**Work order**: When the line containing "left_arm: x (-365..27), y" is found in the data below, copy it and each line after it through the line containing "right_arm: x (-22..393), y", exactly and with no others.

**Excerpts from a dataset**:
....................
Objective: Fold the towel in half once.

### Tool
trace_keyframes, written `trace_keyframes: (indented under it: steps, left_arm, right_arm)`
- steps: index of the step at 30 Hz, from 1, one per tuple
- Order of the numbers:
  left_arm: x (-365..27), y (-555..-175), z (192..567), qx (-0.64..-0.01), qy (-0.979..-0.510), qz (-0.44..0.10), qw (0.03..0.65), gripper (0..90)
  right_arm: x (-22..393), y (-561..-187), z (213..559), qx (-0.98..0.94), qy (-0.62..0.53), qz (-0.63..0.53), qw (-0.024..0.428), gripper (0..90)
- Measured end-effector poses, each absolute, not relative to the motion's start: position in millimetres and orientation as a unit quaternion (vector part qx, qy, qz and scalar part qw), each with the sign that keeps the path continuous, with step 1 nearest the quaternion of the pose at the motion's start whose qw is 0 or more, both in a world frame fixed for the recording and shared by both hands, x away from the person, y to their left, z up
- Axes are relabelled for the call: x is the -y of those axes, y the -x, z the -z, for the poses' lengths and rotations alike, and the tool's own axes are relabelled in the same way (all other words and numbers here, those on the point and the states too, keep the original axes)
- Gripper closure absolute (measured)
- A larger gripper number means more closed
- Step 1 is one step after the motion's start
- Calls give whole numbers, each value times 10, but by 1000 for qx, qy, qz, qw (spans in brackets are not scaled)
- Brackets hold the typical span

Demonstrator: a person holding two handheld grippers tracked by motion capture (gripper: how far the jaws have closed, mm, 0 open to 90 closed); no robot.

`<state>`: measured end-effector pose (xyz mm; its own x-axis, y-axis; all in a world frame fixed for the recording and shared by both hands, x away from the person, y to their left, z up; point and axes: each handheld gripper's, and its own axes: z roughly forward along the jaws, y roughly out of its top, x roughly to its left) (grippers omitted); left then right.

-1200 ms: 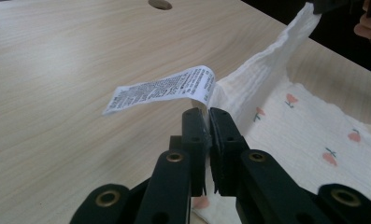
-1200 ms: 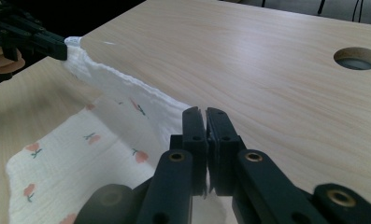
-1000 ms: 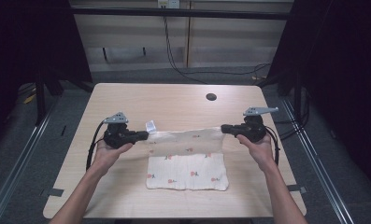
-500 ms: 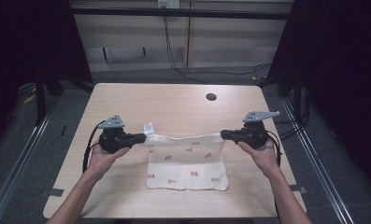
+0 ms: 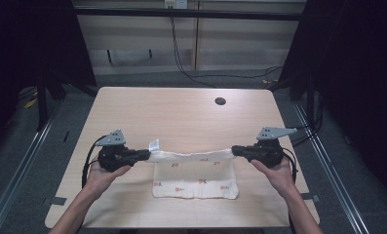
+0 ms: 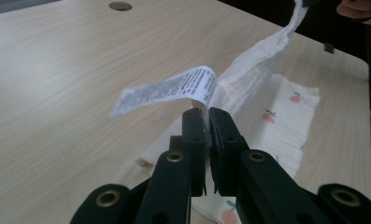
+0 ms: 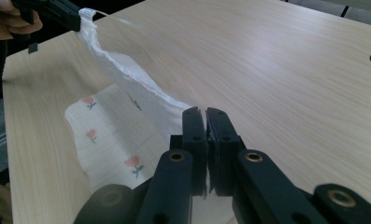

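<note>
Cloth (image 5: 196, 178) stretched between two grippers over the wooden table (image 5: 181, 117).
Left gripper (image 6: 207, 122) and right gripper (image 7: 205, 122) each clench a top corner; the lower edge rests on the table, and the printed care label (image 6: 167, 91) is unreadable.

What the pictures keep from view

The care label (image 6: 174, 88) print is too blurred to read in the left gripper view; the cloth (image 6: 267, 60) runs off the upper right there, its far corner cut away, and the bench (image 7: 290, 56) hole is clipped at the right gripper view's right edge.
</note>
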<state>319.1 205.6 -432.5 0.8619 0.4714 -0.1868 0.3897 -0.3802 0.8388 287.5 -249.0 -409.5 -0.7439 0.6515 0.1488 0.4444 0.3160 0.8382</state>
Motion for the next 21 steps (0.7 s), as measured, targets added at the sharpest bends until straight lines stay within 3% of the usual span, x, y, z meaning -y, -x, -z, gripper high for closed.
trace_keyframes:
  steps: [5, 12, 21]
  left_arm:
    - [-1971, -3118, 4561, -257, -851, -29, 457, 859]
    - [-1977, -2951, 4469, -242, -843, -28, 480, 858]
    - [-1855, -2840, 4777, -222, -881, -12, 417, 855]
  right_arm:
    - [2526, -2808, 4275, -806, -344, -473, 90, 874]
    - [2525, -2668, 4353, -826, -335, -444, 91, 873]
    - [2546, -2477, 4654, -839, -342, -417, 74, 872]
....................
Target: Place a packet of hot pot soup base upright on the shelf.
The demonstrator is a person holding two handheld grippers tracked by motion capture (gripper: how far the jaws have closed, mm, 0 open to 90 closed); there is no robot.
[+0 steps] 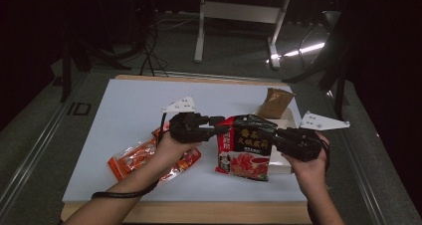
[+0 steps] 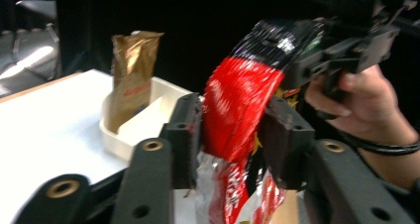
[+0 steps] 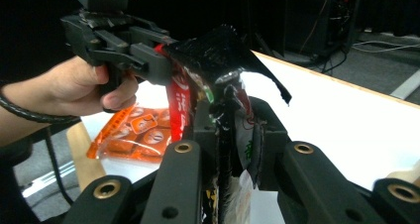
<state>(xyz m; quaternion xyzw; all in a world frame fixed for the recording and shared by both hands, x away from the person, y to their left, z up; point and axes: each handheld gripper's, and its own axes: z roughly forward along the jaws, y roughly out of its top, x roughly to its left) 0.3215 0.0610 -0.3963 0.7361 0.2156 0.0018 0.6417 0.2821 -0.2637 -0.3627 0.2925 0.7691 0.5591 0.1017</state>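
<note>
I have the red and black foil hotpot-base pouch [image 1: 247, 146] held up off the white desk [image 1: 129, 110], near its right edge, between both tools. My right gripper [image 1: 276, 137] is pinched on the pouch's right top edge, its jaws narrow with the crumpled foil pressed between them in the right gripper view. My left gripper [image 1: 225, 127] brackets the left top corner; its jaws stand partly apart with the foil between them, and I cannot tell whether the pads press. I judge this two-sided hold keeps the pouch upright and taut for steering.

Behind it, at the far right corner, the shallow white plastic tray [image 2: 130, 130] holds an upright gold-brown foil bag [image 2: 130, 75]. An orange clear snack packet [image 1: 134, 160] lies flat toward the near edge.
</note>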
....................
**Response for this exercise**:
  left_arm: x (-365..27), y (-555..-175), z (192..567), qx (-0.64..-0.01), qy (-0.979..-0.510), qz (-0.44..0.10), qw (0.03..0.65), gripper (0..90)
  right_arm: x (-22..393), y (-561..-187), z (213..559), qx (-0.98..0.94), qy (-0.62..0.53), qz (-0.63..0.53), qw (-0.024..0.428), gripper (0..90)

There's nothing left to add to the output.